Les juifs dans la cité
Les juifs d’Égypte et le sionisme, 1897 – 1956
Par Émile Gabbay – ASPCJE
La lecture de la presse juive d’Égypte, dès le début du XXe siècle, pourrait donner à croire que la communauté juive d’Égypte était fortement imprégnée par les idées sionistes. En fait, si les juifs d’Égypte éprouvent de la sympathie pour la création d’un foyer national juif en Palestine, c’est par solidarité communautaire avec les nouveaux immigrants venus des pays où ils sont persécutés, non parce qu’ils se sentent spécialement concernés.
C’est ainsi qu’en Égypte on peut être à la fois nationaliste et sioniste. Longtemps le sionisme en Égypte se limitera à des conférences sur le judaïsme ou sur la progression des réalisations en Palestine. Des fêtes et des collectes s’organiseront pour la cause sioniste. Réunions très populaires jusqu’au début de la Seconde Guerre mondiale, elles ne déboucheront pas sur un engagement militant significatif. Comme la presse se fait largement l’écho de ces réunions, fêtes et collectes, il reste, en feuilletant la presse juive, l’impression d’un engagement collectif important.
Rappelons que de tout temps les communautés juives d’Égypte et de Palestine ont maintenu des liens religieux, sociaux et économiques. À la jonction du XIXe siècle et du XXe siècle, le sionisme, qui déclare que le peuple juif forme une nation certes dispersée mais unique, introduit une dimension politique dans ces relations : à la solidarité communautaire, il substitue la notion politique claire de l’unité nationale juive.
La naissance des nationalismes en Europe s’accompagne d’une résurgence de l’antisémitisme. Les mouvements nationaux bulgares, roumains, serbes, polonais, les pogromes en Russie créent un terrain favorable à la naissance d’un nationalisme juif. En 1896 Théodore Herzl publie son ouvrage L’État Juif et un an plus tard c’est le congrès de Bâle. Le sionisme s’organise en tant que mouvement politique de libération nationale.

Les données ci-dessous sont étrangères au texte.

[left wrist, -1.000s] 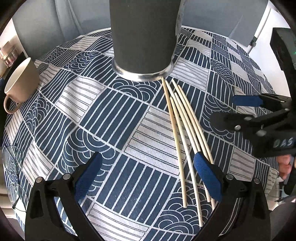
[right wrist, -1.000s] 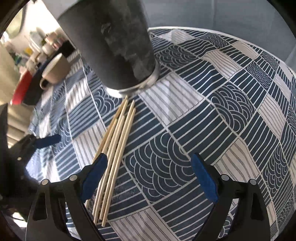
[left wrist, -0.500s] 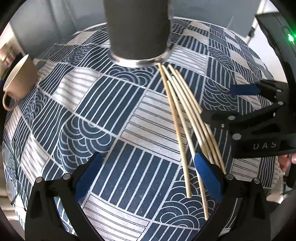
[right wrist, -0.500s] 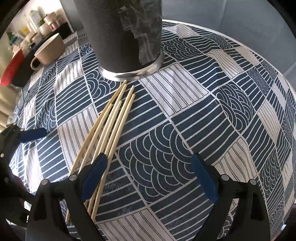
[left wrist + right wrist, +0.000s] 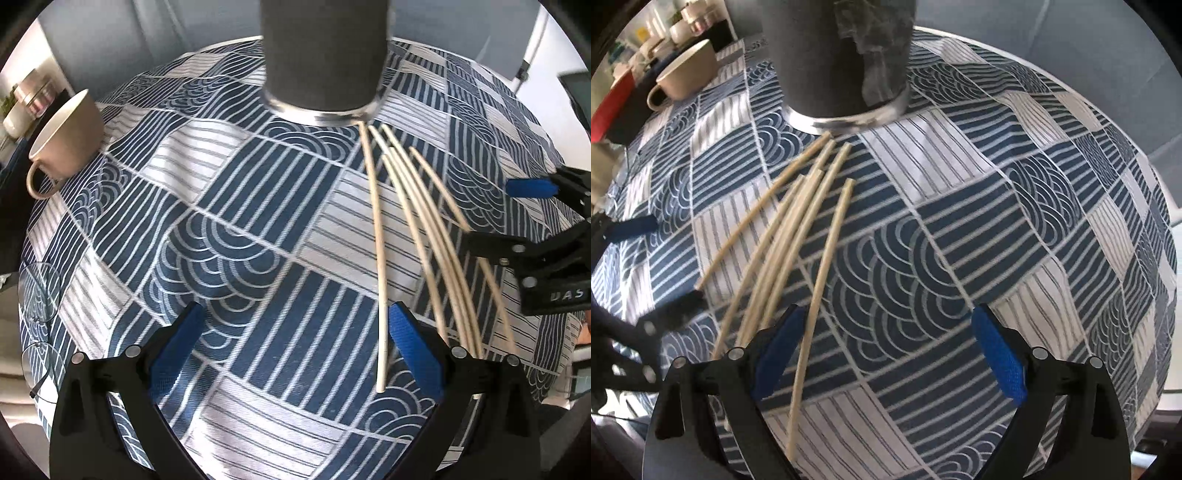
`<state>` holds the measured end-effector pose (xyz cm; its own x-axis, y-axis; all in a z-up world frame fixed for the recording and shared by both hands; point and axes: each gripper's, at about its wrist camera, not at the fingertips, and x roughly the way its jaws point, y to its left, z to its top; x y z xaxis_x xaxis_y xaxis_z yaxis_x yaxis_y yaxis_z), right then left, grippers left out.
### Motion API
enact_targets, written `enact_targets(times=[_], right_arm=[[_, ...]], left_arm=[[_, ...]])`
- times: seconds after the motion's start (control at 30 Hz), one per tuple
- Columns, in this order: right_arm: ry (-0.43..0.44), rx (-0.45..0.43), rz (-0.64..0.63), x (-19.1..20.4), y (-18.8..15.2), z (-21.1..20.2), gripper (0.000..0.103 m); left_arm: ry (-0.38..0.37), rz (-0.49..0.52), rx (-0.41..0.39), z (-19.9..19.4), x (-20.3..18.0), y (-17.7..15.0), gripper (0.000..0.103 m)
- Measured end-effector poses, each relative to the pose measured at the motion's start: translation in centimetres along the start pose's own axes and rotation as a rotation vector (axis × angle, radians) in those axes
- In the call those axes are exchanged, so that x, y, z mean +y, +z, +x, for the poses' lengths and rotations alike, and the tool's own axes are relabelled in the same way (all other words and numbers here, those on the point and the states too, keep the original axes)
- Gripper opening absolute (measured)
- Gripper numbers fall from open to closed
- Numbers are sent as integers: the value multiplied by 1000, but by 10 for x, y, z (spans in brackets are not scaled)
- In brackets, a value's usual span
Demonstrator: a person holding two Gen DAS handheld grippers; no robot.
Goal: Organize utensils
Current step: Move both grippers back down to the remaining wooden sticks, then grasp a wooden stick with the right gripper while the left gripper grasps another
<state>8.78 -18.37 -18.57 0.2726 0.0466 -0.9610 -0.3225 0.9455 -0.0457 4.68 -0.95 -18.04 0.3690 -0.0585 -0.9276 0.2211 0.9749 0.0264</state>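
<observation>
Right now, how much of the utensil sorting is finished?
Nothing looks done: all the chopsticks lie fanned on the tablecloth before the dark holder. Both the left gripper and the right gripper are open and hold nothing. Every stick must yet be picked up and stowed.

Both wrist views low, near tablecloth (image 5: pixel 229 229), facing shared dark holder (image 5: pixel 838 55), chopsticks (image 5: pixel 380 258).
</observation>
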Motion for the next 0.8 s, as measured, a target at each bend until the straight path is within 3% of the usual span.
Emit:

Les juifs d’Égypte, d’où qu’ils viennent, ont toujours adhéré à cette idée qu’ils appartenaient à la nation égyptienne, mais aussi au peuple juif par delà les frontières ; cette attitude sera perceptible jusqu’à la fin de la seconde guerre mondiale, quand la montée du nationalisme arabe et du panislamisme mettra la communauté juive au rang des communautés étrangères au pays.
Nous verrons comment, en Égypte, deux grandes périodes structurent le mouvement sioniste.
La première période, de 1897 à 1940, voit la multiplication de petites organisations, de publications, de conférences, qui suscitent l’intérêt et la participation financière de la communauté, sans aboutir pour autant à un sionisme militant, malgré l’impulsion donnée par la Déclaration Balfour.
Après une parenthèse qui verra l’émergence du sionisme révisionniste, particulièrement dynamique en Égypte, la deuxième guerre mondiale ouvre dans le pays une nouvelle période : le Caire devient la plaque tournante du sionisme en diaspora, essor qui sera brutalement interrompu du fait de la création de l’État d’Israël. Les mouvements sionistes et leurs concurrents communistes entrent alors dans la clandestinité.
Le coup fatal est donné par la crise de Suez, qui sonne la fin de la communauté en Égypte.